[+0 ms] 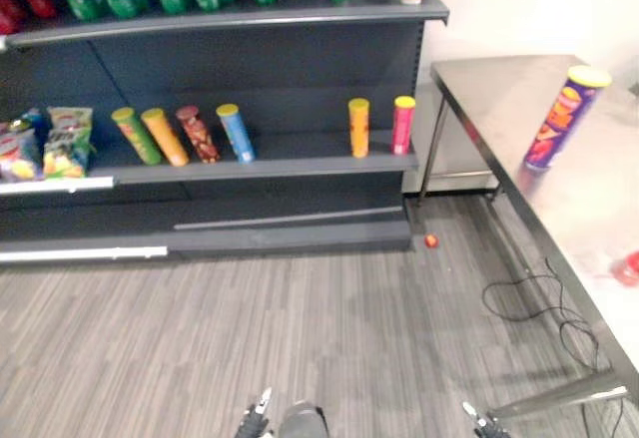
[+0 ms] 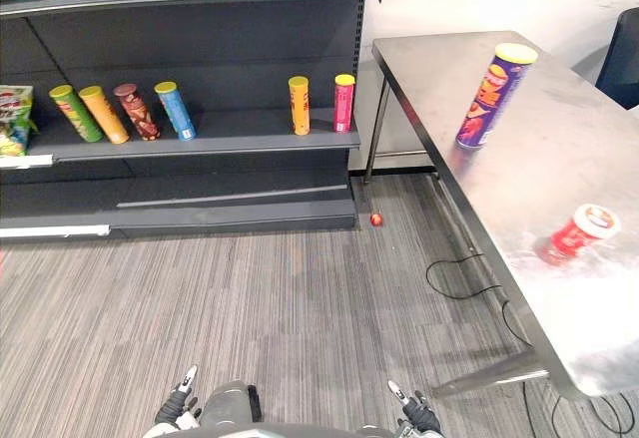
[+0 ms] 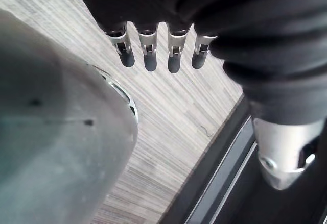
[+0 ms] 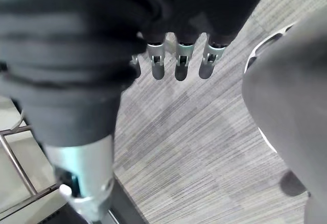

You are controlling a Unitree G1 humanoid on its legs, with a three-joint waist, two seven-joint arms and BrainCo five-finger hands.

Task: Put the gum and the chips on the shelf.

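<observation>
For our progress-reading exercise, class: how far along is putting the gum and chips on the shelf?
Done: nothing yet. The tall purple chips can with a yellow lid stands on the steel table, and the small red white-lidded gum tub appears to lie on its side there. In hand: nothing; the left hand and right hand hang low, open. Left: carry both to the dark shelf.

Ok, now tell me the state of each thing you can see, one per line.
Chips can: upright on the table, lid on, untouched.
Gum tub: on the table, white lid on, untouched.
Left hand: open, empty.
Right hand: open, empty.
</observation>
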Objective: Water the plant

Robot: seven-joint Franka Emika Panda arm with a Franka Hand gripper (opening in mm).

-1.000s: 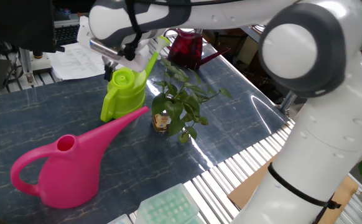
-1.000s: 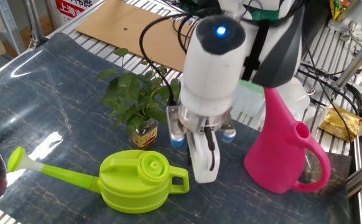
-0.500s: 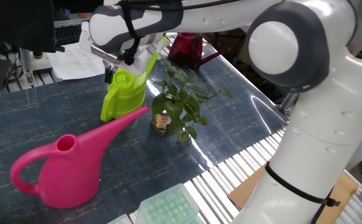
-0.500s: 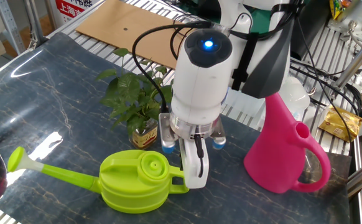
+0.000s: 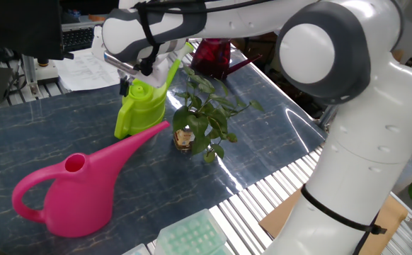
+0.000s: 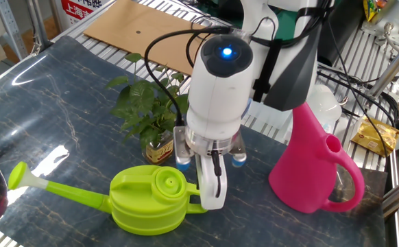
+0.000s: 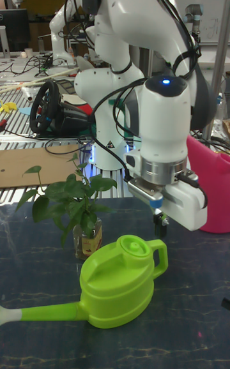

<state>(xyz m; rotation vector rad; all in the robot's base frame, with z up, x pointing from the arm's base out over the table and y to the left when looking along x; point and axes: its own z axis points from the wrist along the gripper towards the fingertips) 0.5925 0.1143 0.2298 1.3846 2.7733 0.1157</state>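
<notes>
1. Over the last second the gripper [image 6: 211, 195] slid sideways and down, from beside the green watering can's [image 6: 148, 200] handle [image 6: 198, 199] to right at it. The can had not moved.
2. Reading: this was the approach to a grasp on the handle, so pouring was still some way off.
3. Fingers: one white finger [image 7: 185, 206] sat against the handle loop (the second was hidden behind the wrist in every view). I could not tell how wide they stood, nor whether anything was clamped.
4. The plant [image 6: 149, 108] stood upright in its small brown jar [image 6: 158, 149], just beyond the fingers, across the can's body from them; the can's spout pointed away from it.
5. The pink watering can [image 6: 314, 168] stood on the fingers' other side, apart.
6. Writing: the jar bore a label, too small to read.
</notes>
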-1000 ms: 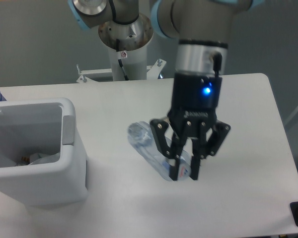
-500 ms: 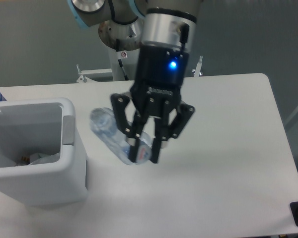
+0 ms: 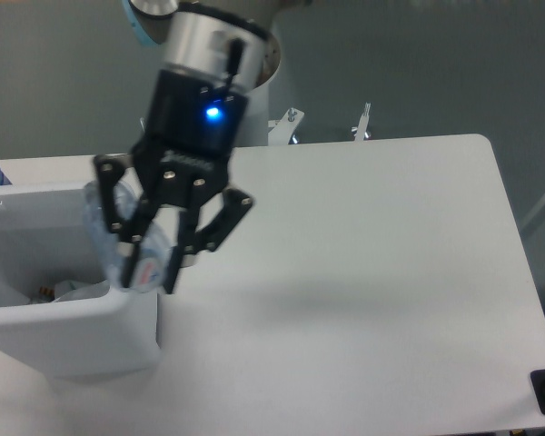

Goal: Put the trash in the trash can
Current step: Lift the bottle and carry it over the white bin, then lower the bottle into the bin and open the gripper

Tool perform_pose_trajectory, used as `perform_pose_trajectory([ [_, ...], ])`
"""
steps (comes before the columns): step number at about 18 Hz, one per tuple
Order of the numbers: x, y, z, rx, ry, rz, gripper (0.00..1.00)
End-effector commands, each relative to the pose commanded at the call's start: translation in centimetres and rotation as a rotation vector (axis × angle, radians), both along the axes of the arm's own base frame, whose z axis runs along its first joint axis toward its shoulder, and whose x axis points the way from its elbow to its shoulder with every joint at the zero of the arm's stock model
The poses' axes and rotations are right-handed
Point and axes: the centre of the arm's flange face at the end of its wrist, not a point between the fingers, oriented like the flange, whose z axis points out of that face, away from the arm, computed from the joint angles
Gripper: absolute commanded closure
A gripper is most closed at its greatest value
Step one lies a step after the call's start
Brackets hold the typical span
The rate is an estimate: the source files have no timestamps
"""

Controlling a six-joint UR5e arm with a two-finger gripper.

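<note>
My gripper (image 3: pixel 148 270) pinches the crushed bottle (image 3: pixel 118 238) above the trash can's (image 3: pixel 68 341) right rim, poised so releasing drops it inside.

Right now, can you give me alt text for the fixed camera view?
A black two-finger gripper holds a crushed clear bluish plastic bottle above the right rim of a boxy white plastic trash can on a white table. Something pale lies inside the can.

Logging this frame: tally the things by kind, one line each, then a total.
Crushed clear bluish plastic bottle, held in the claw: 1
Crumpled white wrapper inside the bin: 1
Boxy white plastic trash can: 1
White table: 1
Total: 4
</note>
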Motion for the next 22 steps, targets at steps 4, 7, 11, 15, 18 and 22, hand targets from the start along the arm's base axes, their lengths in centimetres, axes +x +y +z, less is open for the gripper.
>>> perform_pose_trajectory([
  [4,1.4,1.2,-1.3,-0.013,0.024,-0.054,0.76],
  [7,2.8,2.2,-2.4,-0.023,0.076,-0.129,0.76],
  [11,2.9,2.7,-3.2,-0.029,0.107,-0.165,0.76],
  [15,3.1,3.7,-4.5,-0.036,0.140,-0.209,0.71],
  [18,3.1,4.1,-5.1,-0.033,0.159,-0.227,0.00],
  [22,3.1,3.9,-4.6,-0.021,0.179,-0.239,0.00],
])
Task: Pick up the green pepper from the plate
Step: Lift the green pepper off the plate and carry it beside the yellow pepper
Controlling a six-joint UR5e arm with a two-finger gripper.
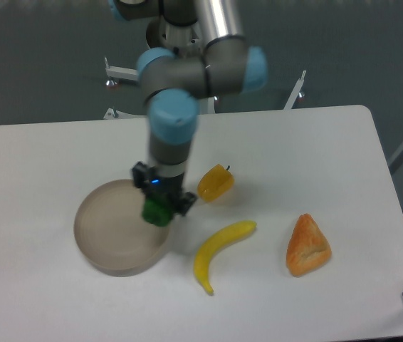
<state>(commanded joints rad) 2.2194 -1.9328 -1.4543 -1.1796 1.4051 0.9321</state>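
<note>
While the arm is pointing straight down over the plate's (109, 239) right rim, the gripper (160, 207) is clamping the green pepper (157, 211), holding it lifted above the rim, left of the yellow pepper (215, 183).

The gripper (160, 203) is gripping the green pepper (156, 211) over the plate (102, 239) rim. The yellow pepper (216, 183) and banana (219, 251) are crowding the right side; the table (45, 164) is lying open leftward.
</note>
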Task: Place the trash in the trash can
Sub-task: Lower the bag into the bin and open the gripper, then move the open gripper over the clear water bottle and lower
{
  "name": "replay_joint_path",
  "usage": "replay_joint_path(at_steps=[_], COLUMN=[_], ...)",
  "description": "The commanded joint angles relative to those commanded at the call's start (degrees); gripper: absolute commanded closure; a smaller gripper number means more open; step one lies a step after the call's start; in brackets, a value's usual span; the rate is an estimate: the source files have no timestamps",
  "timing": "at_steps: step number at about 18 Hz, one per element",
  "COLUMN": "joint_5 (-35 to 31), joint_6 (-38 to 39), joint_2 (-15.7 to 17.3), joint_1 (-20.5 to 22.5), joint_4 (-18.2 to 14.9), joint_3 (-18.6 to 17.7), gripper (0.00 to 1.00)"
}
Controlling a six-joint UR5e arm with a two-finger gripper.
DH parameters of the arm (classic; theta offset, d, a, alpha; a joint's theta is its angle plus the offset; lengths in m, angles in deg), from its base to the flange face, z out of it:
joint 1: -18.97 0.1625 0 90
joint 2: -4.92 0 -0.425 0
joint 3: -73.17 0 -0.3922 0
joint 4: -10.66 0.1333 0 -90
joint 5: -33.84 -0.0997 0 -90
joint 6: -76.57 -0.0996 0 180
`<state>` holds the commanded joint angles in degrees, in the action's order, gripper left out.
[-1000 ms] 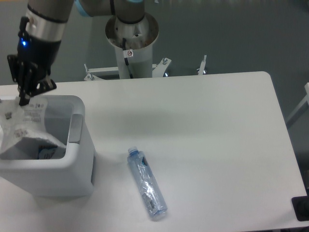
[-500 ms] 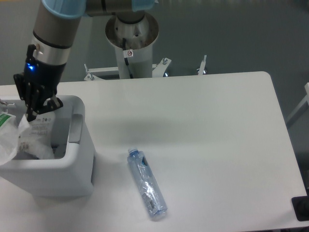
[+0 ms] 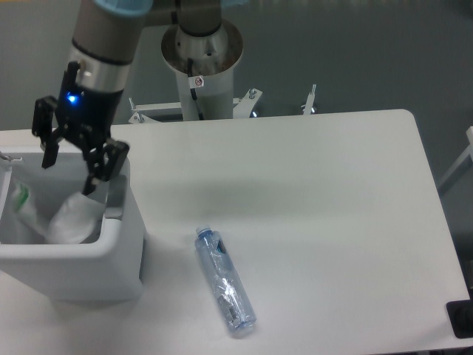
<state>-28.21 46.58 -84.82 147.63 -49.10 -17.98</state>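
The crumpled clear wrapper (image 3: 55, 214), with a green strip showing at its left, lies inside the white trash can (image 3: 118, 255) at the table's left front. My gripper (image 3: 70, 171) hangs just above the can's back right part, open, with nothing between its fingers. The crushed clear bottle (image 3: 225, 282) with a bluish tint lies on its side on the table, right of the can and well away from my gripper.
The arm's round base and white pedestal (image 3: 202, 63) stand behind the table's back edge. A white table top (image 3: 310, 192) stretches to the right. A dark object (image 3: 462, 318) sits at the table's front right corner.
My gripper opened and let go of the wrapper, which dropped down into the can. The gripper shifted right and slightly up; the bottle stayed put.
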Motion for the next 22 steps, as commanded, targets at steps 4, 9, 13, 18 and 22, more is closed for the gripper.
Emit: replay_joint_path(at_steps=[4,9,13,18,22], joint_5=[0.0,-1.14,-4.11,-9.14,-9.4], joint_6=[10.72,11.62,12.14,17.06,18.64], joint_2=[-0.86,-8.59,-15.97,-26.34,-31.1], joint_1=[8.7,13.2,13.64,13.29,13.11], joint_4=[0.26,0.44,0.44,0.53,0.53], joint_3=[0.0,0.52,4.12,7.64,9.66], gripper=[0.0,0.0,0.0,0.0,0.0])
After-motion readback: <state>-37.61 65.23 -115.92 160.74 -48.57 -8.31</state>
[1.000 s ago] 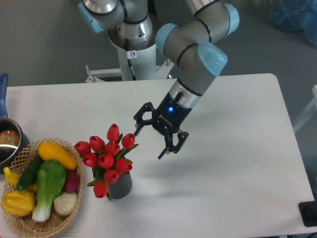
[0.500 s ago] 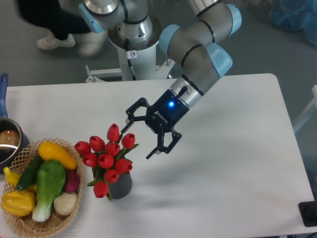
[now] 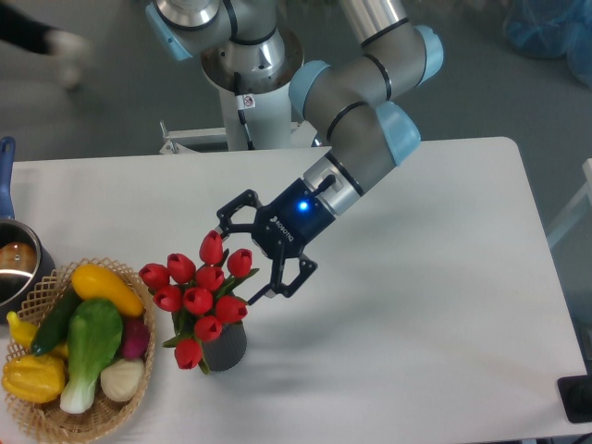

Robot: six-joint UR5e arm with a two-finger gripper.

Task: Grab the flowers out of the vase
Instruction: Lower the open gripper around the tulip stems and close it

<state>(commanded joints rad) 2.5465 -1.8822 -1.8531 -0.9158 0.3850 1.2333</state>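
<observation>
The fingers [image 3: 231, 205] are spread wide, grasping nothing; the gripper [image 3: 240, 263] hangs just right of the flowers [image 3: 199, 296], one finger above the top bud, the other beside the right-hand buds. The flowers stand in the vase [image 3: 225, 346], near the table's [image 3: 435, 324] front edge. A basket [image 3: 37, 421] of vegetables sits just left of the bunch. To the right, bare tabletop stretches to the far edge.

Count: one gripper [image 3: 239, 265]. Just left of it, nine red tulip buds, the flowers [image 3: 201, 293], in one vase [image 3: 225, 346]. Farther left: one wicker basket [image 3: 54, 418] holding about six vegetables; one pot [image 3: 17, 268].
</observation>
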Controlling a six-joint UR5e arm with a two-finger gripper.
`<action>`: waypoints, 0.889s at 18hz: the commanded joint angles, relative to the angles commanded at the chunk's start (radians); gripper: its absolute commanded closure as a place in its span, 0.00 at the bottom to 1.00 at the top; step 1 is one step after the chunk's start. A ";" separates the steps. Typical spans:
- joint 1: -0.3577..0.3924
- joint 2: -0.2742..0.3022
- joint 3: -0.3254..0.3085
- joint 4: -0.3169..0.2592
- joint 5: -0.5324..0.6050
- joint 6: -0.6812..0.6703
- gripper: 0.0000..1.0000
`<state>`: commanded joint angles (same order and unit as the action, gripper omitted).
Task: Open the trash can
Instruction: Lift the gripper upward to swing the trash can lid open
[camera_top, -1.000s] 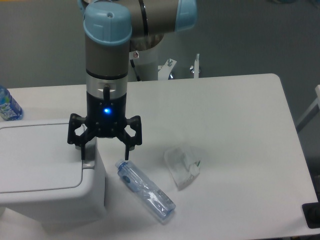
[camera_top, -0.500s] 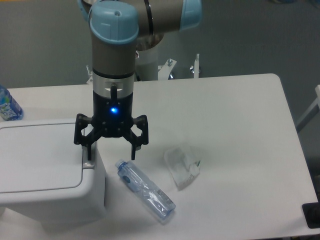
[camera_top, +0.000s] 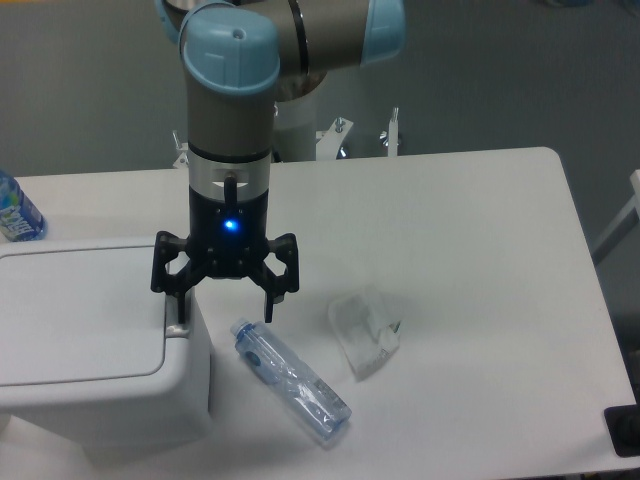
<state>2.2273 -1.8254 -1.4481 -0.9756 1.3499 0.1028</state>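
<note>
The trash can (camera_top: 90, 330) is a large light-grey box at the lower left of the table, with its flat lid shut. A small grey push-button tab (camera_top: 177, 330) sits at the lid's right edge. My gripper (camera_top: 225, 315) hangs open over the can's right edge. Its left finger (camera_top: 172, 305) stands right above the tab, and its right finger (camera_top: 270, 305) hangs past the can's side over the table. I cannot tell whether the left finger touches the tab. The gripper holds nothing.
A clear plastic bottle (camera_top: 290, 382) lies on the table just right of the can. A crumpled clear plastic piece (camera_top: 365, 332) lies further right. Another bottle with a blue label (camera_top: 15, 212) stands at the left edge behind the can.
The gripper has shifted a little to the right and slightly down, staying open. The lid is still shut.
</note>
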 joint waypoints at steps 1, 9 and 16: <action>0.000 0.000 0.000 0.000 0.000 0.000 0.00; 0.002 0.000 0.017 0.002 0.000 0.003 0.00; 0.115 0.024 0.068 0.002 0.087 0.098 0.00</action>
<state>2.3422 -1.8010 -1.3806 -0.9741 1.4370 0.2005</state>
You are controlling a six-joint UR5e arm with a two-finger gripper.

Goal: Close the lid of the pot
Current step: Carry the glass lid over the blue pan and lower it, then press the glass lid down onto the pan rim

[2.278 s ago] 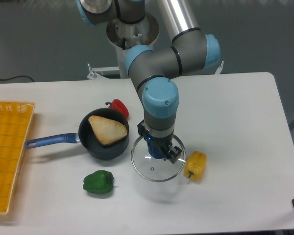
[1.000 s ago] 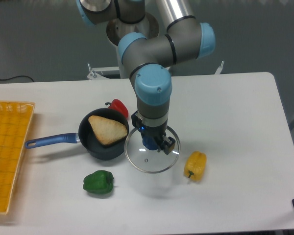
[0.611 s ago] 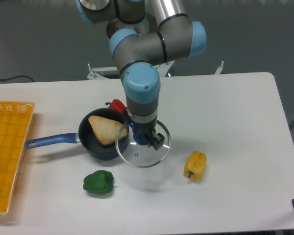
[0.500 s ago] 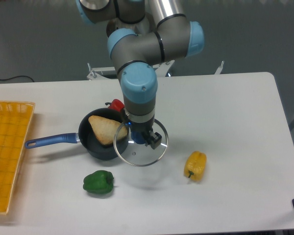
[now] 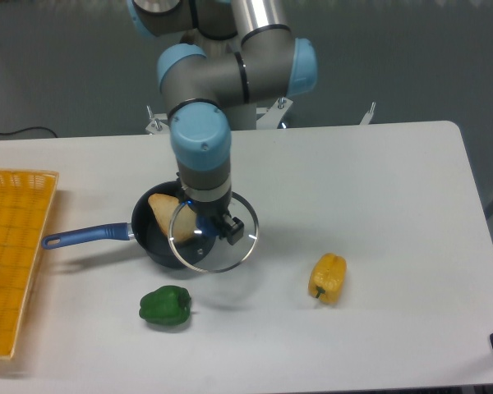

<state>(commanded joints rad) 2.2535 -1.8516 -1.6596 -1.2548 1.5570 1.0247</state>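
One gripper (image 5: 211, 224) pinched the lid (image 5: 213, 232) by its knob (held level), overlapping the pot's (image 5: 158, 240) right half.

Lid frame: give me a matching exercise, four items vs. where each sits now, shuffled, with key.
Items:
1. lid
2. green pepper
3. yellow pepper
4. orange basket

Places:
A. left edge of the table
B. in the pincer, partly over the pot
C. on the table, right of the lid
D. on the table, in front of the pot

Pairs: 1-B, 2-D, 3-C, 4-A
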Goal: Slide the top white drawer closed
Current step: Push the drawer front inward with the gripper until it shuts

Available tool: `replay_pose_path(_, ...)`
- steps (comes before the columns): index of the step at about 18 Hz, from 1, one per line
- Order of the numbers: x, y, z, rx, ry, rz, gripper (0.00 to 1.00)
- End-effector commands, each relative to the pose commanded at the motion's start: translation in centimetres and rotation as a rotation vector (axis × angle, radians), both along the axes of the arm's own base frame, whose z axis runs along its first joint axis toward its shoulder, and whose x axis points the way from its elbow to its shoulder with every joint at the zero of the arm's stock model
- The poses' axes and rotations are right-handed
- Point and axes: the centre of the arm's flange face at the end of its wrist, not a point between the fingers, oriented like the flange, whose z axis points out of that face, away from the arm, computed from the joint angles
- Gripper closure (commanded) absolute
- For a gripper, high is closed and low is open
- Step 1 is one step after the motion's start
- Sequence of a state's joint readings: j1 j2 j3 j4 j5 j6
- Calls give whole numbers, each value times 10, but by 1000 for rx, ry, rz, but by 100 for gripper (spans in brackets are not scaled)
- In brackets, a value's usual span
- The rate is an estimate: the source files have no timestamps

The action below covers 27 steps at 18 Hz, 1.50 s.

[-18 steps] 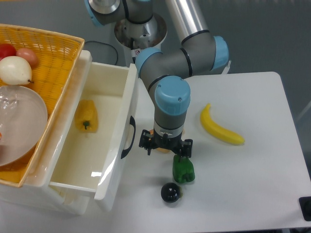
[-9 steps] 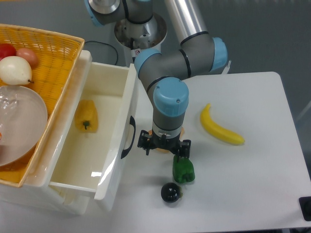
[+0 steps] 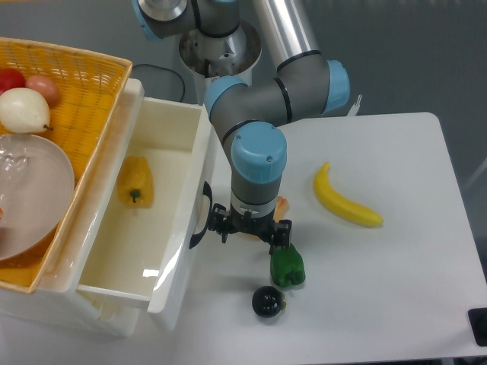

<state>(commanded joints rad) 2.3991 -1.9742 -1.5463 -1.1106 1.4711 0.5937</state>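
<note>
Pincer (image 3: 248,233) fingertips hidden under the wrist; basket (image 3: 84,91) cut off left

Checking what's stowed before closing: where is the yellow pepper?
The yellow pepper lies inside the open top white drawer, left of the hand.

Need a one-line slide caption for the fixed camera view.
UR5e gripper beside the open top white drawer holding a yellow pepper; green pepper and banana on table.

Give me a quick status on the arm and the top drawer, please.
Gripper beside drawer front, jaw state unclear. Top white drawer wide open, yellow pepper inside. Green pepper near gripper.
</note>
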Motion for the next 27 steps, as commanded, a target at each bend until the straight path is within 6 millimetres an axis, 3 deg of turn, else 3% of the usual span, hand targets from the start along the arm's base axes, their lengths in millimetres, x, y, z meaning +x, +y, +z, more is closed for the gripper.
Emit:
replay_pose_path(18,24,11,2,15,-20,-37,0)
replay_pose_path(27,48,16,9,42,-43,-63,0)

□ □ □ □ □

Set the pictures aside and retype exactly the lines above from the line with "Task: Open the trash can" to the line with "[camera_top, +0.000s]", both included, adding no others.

Task: Open the trash can
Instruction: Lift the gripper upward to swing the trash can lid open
[camera_top, -1.000s] 
[camera_top, -0.500s] 
[camera_top, +0.000s] 

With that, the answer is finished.